I heard that if you put a frog in a pot of boiling water it will jump out pretty quick, but if you heat it up gradually the frog gets used to the heat and stays in the pot. Well this is kind of like having kids.
Children usually arrive at intervals in parents’ lives, which is nice. That way folks get used to all the excitement that children bring with their arrival. Most folks have them one by one, but after the first one, ours came two by two with an add-on at the end making six kids in eight years. Yet still, they did arrive at three-year intervals, which helped us brace ourselves for the chaos that ensued. We were on boil for many, many years.

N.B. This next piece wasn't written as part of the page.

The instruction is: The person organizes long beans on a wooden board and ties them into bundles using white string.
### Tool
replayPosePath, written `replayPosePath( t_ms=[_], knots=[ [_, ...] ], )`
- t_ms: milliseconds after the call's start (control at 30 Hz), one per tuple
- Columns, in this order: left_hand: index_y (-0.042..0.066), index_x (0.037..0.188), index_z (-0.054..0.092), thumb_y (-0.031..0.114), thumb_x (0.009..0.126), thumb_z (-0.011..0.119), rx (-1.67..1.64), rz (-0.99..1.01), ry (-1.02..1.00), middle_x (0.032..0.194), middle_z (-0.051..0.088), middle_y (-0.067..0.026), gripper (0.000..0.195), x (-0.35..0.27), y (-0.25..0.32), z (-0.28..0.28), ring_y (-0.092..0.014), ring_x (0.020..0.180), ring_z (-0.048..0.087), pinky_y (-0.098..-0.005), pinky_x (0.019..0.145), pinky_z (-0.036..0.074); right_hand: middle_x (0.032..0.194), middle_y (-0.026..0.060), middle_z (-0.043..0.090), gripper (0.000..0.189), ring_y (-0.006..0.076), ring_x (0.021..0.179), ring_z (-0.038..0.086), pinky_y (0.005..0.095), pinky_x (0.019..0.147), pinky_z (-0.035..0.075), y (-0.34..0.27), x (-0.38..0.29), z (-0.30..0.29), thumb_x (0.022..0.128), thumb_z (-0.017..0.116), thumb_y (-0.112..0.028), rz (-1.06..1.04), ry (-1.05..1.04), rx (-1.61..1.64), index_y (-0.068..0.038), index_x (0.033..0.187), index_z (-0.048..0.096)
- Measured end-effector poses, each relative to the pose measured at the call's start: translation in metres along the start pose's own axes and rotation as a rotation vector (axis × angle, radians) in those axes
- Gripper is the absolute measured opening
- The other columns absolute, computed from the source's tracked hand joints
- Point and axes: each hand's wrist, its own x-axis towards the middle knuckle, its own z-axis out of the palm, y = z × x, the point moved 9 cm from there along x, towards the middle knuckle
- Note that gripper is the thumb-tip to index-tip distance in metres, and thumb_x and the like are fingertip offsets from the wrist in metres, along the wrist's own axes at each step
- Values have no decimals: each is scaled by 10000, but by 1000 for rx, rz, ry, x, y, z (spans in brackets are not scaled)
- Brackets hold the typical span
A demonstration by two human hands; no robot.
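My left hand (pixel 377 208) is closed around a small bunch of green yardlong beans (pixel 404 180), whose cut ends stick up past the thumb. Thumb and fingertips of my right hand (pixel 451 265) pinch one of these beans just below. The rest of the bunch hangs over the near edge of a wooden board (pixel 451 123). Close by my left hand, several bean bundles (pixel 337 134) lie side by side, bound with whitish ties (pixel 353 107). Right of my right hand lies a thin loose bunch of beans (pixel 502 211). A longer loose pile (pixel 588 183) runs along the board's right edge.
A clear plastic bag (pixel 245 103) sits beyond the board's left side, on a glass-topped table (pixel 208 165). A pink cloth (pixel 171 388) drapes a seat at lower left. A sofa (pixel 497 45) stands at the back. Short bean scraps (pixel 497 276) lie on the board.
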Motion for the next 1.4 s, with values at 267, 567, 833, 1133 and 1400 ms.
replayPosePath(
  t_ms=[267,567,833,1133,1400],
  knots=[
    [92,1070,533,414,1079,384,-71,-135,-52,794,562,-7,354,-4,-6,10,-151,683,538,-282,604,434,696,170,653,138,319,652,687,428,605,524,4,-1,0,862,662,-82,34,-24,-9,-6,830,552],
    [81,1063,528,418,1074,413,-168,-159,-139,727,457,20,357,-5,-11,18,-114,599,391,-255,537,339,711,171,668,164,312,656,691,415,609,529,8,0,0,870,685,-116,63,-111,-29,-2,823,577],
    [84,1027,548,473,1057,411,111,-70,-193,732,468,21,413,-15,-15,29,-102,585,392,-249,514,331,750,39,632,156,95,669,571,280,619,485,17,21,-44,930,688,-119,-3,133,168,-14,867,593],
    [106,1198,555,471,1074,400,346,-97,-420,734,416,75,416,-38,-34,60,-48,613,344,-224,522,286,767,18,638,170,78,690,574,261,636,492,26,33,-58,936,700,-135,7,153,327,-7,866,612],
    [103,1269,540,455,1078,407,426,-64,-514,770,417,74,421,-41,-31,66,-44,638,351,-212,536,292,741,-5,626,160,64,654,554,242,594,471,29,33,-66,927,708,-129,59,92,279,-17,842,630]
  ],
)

Now after many, many years my husband and I left the family home in Canada to settle here in the fair Caribbean, far from snow and of course, far from the family. The word settle is a fair description of what our lives have become. Our lives are settled; fairly quiet, and predictable – something I would have detested when I was young but have come to enjoy. It’s kind of a reverse frog-in-pot, paddling around in the cool water.
While we were absent, our children began families of their own, blessing us with grandchildren. What a treat to see them – thanks to technology we never could have imagined – on Face Time and Skype. Press the button and there they are, smiling and waving. Press again, and they are gone.
Last month our son and his lovely wife escaped from their long winter and arrived at our condo with their three, age 8, 6 and 4 for 10 days. Hot? Not. We’re talking boil for this old frog.
Our grandchildren are lovely and clever, as all grands are and there was no end of entertainment for the roughly fourteen long hours that they were awake. Ever clever, our eldest grandson, upon hearing the ditty “I-I-I-I-I-I want candy!” on the T.V. was able to not only sing it, but to accompany it with drumming on the counter for twenty minutes as I made lunch, while his brother and sister wrestled over the spot on the couch that was apparently the best viewpoint for cartoons. Our son and daughter-in- law, reading something on their phones, never even flinched. That is because they are used to the boil.
Now the sad part of this tale is that after ten days, just when this old frog was getting used to the hot pot, the water cooled and she was left sighing over the songs and hugs and demonstrations of how to make farting noises in one’s armpits. And yes, she was missing the incredible energy and wide eyes that see things for the first time and then sing and dance about it all. Froggie had a flash from her past and the present became somehow empty. It was not the calm, settled place she used to like. A sudden shot of vigorous life reminds one of what once was and perhaps, just perhaps it can yet be. Thank God for grandchildren.